**Required action**
Copy out the lines of the records below, and only those lines, from the one with "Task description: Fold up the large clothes" through the one with "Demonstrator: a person", exactly as they appear.

**Exercise material**
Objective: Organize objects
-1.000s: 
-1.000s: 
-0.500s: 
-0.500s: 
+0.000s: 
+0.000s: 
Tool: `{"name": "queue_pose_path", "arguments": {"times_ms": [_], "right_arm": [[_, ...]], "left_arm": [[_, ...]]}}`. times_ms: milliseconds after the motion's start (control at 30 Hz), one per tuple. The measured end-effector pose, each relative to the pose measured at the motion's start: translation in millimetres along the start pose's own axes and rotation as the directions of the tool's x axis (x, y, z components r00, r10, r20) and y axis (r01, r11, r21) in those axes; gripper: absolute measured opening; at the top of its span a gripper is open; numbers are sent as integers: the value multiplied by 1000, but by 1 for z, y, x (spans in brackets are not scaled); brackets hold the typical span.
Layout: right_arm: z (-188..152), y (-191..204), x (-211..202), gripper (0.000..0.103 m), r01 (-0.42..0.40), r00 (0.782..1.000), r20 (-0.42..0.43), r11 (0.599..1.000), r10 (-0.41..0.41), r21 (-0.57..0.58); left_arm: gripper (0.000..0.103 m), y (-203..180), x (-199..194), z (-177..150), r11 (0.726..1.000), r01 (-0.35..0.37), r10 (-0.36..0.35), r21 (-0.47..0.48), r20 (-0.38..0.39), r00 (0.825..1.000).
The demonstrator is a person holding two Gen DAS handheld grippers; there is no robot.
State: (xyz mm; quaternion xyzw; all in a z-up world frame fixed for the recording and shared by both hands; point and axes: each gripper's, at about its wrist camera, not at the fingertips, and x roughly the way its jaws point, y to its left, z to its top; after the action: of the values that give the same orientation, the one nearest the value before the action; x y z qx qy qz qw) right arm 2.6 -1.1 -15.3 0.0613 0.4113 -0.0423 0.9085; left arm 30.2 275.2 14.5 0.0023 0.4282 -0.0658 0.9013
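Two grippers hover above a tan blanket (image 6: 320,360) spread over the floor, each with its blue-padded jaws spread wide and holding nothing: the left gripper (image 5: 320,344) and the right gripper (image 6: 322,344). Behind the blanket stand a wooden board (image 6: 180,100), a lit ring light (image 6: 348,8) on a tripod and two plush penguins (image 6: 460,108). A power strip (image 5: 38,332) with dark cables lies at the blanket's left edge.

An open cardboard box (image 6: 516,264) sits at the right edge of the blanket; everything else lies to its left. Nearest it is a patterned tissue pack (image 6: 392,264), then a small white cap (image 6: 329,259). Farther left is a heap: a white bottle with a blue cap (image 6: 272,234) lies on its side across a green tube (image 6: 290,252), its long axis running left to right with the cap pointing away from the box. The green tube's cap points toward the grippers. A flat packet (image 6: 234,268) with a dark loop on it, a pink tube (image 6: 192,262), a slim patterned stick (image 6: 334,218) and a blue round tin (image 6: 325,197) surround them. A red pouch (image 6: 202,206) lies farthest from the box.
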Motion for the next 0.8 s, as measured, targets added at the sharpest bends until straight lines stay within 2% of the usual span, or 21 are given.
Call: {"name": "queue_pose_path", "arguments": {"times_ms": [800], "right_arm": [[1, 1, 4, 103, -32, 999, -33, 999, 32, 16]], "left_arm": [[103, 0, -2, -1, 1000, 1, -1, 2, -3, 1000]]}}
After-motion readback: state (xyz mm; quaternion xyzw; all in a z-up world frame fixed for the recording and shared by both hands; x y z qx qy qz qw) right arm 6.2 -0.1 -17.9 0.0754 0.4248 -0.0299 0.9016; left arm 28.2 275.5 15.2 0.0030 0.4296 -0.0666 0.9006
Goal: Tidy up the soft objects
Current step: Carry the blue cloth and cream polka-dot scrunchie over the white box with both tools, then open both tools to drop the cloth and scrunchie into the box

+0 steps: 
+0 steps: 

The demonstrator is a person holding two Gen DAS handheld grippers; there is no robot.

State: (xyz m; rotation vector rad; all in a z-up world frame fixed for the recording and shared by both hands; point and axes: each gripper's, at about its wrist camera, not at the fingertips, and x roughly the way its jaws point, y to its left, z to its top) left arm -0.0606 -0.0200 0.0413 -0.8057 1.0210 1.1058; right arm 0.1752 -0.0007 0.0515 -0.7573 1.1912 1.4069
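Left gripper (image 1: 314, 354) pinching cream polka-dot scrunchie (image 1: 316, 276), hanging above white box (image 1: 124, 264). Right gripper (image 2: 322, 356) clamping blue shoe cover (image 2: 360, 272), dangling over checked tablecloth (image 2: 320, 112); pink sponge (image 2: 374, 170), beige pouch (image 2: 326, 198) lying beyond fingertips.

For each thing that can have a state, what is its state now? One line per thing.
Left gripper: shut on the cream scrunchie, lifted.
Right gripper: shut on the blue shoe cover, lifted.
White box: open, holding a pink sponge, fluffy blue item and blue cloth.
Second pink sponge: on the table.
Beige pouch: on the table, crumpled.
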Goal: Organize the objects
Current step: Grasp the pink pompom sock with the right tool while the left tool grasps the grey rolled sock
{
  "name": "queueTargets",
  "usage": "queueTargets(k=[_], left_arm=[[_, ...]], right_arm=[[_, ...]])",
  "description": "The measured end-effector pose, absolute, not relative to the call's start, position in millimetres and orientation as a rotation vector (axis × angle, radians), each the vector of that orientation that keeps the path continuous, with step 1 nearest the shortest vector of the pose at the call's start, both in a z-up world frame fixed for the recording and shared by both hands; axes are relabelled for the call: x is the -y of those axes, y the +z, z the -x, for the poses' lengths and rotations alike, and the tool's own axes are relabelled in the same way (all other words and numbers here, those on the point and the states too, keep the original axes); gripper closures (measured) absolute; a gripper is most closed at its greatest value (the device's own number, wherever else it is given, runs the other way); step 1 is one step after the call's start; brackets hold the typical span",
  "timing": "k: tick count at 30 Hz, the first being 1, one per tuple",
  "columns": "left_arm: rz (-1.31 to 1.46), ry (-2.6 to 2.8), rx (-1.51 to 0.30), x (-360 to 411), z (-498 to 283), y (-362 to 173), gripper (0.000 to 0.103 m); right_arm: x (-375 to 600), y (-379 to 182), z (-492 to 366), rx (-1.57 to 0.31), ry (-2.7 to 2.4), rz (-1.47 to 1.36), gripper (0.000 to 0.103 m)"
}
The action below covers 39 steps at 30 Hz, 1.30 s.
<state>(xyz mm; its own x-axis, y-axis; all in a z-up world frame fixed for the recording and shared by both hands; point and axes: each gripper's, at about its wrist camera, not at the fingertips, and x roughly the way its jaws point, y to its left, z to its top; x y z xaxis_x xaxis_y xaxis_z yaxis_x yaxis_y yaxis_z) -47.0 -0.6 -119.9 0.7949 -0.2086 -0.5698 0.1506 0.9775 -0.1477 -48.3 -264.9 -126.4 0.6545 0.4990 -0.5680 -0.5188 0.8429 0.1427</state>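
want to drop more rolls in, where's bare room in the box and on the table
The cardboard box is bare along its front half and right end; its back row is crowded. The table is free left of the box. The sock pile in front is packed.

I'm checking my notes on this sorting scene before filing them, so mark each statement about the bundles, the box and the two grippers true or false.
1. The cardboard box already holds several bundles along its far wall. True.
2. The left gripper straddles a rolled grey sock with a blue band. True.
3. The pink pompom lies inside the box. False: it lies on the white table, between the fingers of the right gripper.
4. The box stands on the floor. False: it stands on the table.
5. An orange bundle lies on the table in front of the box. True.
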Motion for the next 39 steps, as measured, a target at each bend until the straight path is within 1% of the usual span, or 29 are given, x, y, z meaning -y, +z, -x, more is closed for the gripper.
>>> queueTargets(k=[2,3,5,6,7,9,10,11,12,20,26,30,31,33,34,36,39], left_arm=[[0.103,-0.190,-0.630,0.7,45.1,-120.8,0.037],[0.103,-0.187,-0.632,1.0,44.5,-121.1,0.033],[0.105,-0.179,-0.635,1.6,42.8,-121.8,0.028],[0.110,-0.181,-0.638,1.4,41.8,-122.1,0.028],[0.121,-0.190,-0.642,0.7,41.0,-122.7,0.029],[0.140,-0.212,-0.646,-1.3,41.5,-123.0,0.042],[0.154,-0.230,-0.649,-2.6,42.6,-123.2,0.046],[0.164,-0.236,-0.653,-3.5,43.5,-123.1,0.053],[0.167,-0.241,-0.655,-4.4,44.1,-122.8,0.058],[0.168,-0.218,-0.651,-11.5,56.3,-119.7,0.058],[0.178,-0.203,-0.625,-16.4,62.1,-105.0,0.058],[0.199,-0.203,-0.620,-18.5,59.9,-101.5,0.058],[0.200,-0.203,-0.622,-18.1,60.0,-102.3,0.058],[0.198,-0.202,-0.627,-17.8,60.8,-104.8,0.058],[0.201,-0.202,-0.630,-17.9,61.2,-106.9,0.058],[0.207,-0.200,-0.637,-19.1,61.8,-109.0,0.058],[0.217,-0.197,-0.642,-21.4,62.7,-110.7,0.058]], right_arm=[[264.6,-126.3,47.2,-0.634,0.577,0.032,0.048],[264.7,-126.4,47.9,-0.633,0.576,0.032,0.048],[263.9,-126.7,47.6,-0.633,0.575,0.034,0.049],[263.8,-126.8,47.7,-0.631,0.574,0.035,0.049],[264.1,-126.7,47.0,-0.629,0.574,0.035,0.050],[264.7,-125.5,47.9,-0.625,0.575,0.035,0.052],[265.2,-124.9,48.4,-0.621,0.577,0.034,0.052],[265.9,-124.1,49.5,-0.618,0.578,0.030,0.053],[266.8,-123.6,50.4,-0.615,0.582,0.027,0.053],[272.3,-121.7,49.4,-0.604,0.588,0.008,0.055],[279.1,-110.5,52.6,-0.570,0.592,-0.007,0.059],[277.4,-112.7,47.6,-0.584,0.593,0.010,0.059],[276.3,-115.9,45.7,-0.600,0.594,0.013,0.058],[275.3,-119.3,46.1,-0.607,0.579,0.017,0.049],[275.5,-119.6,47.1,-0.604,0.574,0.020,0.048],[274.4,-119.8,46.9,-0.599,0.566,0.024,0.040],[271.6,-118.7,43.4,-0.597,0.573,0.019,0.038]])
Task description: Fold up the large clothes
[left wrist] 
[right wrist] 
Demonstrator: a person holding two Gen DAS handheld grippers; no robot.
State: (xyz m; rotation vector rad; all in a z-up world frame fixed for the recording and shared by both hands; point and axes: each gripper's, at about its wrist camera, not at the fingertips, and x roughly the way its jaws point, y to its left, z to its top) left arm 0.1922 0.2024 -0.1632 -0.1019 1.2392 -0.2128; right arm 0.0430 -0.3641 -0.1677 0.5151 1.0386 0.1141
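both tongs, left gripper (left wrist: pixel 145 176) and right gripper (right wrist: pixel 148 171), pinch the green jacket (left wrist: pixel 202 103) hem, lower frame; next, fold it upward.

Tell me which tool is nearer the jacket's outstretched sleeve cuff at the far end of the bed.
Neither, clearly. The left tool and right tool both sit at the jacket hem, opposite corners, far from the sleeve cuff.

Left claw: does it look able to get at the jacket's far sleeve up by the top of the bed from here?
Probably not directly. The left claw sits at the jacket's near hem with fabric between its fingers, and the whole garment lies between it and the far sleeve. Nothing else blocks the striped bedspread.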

**Answer section**
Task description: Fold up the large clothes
[left wrist] 
[right wrist] 
Demonstrator: a person holding two Gen DAS handheld grippers; no robot.

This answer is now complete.